Горластый с довольным видом взирал на товарища. Потом вытащил из кармана огромный носовой платок. Сложив его наподобие бинта, середину обмокнул во вторую манерку, в которой принес воду. Этой примитивной повязкой он обмотал голову юноши, причудливым узлом завязав ее концы у него на затылке.
– Ну вот,– сказал он, отошел в сторону и оглядел дело своих рук.– Ты похож на черта, но бьюсь об заклад, что теперь тебе полегчало.
Тот благодарно смотрел на друга. Холодная повязка на распухшей, ноющей голове была словно нежная женская рука.

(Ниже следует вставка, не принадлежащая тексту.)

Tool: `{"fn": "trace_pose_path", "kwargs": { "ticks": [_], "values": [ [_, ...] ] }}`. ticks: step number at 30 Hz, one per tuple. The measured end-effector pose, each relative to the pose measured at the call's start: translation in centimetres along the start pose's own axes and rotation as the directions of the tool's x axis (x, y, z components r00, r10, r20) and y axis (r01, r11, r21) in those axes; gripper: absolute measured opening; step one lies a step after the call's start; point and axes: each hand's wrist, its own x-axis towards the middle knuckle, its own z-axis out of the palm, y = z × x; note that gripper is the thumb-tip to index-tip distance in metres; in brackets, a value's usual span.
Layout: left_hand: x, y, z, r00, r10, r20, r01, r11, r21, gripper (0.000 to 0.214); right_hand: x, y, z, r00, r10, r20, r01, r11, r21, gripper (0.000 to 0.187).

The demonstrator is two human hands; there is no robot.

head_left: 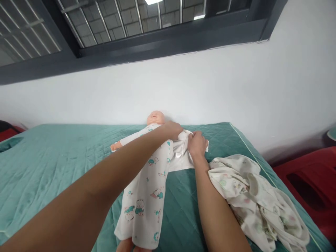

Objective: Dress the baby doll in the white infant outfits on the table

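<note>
A baby doll (155,118) lies on its back, its head toward the wall. It wears a white baby romper (147,196) printed with small teal bears, one doll arm in the sleeve at the left and the feet showing at the bottom hems. At the doll's shoulder on the right, my left hand (173,130) grips the romper's cloth, fingers closed. My right hand (197,144) is closed on the same garment's open side, farther right. White inner cloth stretches between both hands. The doll's other arm is hidden behind the hands and cloth.
A crumpled printed baby cloth (257,196) lies right of my right forearm. Under everything is a green quilted cover (65,168). Behind it rises a white wall (118,94) with a barred window (157,21). A red plastic stool (312,182) stands at the right.
</note>
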Motion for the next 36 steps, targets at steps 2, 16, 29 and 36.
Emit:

– И подумать только, ни разу не охнул. Фельдшер из меня вроде как из медведя, а ты даже не пикнул. Молодчина ты, Генри. Другие давно улепетнули бы в госпиталь. Ранение в голову дело нешуточное.
Юноша вместо ответа начал теребить пуговицы на мундире.
– А теперь идем,– снова заговорил горластый.– Идем, я тебя уложу. Тебе нужно как следует отоспаться.
Юноша осторожно встал на ноги, и друг повел его между рядами и кучками спящих солдат. Дойдя до своего места, горластый наклонился и поднял одеяла. Резиновое расстелил на земле, шерстяное накинул юноше на плечи.
– Ну вот,– сказал он.– А теперь ложись и спи.
Юноша со своей теперешней собачьей покорностью улегся по-старушечьи медленно и осторожно. Вытянувшись во весь рост, что-то облегченно, радостно пробормотал. Земля показалась ему пуховой постелью. Потом он вдруг воскликнул:
– Погоди минутку! А ты-то где будешь спать?
– Где, где! Тут же, возле тебя,– нетерпеливо отмахнулся тот.
– Нет, ты погоди минутку,– не отступался юноша.– А на чем ты будешь спать? Ты же отдал мне свои…
– Заткнись и спи! – рявкнул горластый. И строго добавил: – Не валяй дурака.
После такого окрика юноша умолк. Его сковало блаженное дремотное оцепенение. Обволокло и разнежило мягкое тепло одеяла. Голова упала на согнутую руку, отяжелевшие веки постепенно сомкнулись. Услышав отдаленное щелканье ружейных выстрелов, он с отстраненным удивлением подумал, что, должно быть, эти люди никогда не спят. Уютно свернулся калачиком под одеялом и через мгновение уже ничем не отличался от лежавших вокруг него товарищей.